Moneybox

Everybody Loves Beyoncé’s New Album. But Can It Single-Handedly Save Her Husband’s Business?

Beyoncé, whose fans are apparently dedicated enough to grudingly sign up for a free Tidal trial.

Timothy A. Clary/AFP/Getty Images

Beyonce’s infidelity-themed new album, Lemonade, may not be doing wonders for her husband’s image, but it sure looks like a coup for his business. Tidal, the streaming platform Jay Z relaunched last year to an embarrassingly indifferent public reception, has rocketed up the iTunes app charts—it’s now in second place overall, and top among music apps.

This has been a major part of Tidal’s plan all along. It promised to win over subscribers by offering exclusive music and videos from some of the world’s biggest stars, many of whom either own equity stakes in the service or are part of Jay Z’s personal circle. Up until now, the strategy hasn’t worked particularly well. But Lemonade could tell us if it’s at least salvageable.

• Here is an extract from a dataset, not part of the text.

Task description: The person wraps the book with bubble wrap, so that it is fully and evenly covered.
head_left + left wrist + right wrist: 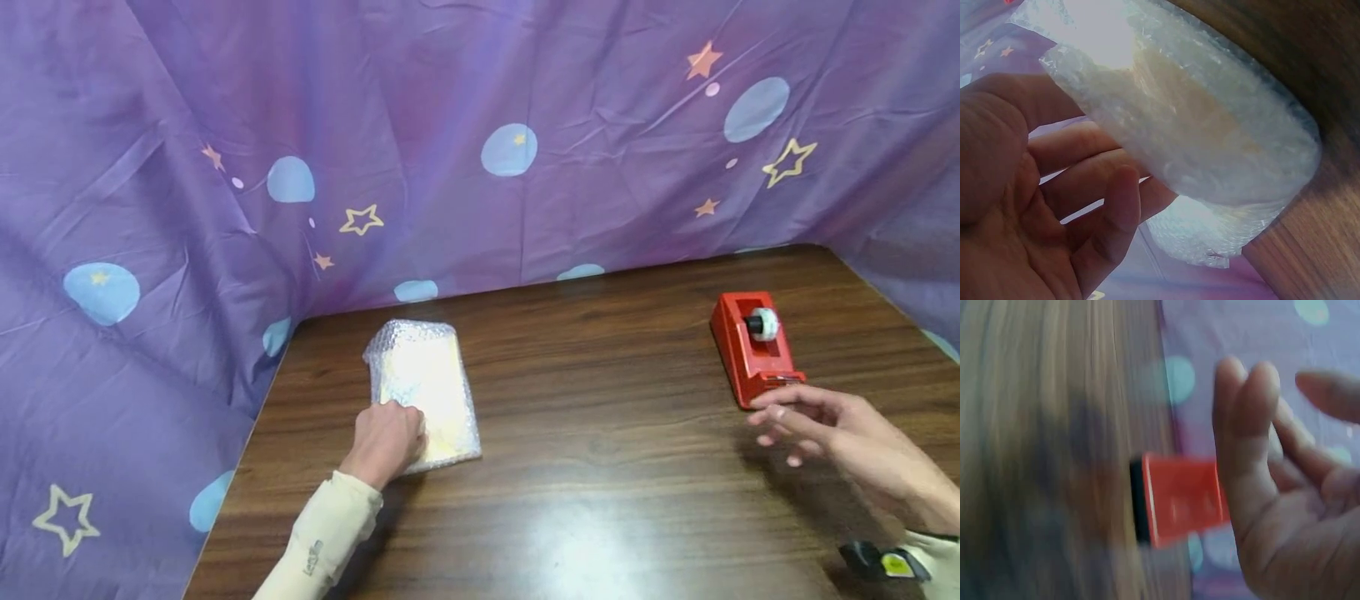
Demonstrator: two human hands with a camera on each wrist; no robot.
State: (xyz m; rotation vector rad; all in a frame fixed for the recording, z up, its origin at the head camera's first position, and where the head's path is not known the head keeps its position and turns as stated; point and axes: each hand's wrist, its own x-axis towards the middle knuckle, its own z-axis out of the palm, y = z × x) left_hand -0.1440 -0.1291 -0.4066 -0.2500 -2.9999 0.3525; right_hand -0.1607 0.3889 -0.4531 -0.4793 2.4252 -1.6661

This is the third time in recent months that interest in Tidal has surged following an exclusive release. Downloads spiked after Rihanna debuted her latest, Anti, on the service in late January, and again following the February release of Kanye West’s The Life of Pablo, which was available only through Tidal for about six weeks. The two albums brought a flood of new subscribers to Tidal—by the end of March, the company claimed about 3 million paying users, up about 2.5 million for the year. But that still left it far behind rivals Apple Music, with its 11 million paying users, and industry-leader Spotify, which has about 30 million paying customers around the world. And remember: Spotify, which pays slightly less of its revenue to rights holders than Tidal, still isn’t profitable, so far as anybody knows.

Worse yet, the bursts of attention Tidal enjoyed after Anti and The Life of Pablo quickly faded. After reaching No. 16 on the app charts following its Rihanna exclusive, the app swung back down to No. 553, according to the tracker-tool App Annie. It hit No. 1 during peak Pablo, then tumbled within a couple months to No. 661.

App Annie

Spotify, in comparison, is consistently one of the top 18 to 25 apps downloaded in the United States. It hasn’t had to rely on conquering the news cycle to grow.

App Annie

Could Tidal’s Bey-fueled boomlet be different? Possibly. For one, Beyoncé is a bigger commercial force than either Kanye or Rihanna these days, so Lemonade may be a bigger audience draw. Meanwhile, one problem for Tidal, so far, is that its biggest exclusives haven’t really been that exclusive. Anti migrated to Spotify and Apple Music a week after its release. And while Kanye notoriously vowed that The Life of Pablo would “never, never be on Apple” or go on sale, neither turned out to be true. If you weren’t an obsessive fan anxious to hear either album the second it dropped, Tidal wasn’t offering anything you couldn’t get without a little patience.

Lemonade might be different. While the album was already on sale through iTunes by this morning, Beyoncé’s camp has said it will stream exclusively through Tidal “in perpetuity.” If that’s true, it might prove to music fans that there are at least a few albums that you can only stream through Jay Z’s platform.

In reality, though, there probably aren’t going to be a lot of albums like Lemonade. Along with the likes of Taylor Swift and Adele, Beyoncé is one of a few artists with so devoted a fan base that keeping her music off of the most popular streaming services might drive up her album sales. But most performers who withheld their music from Spotify and Apple Music would probably end up leaving huge stacks of money on the table. Despite its reputation for paying a pittance to artists, the 100 most-streamed acts on Spotify are still on pace to earn millions this year. And while some performers might feel personally comfortable giving up that revenue because they have an equity stake in Tidal, the labels who own their recording aren’t likely to share those sentiments. Even Jay Z, who does control his masters, hasn’t been willing to pull all of his albums from rival services—just a few of the best ones (Reasonable Doubt and the Blueprint trilogy, for the record). If Shawn Carter himself can’t bring himself to resist Apple and Spotify’s money, how many others will?

So there’s a lot riding on Lemonade. If Beyoncé can’t get her husband’s enterprise to escape velocity at this point, it’s hard to imagine who could.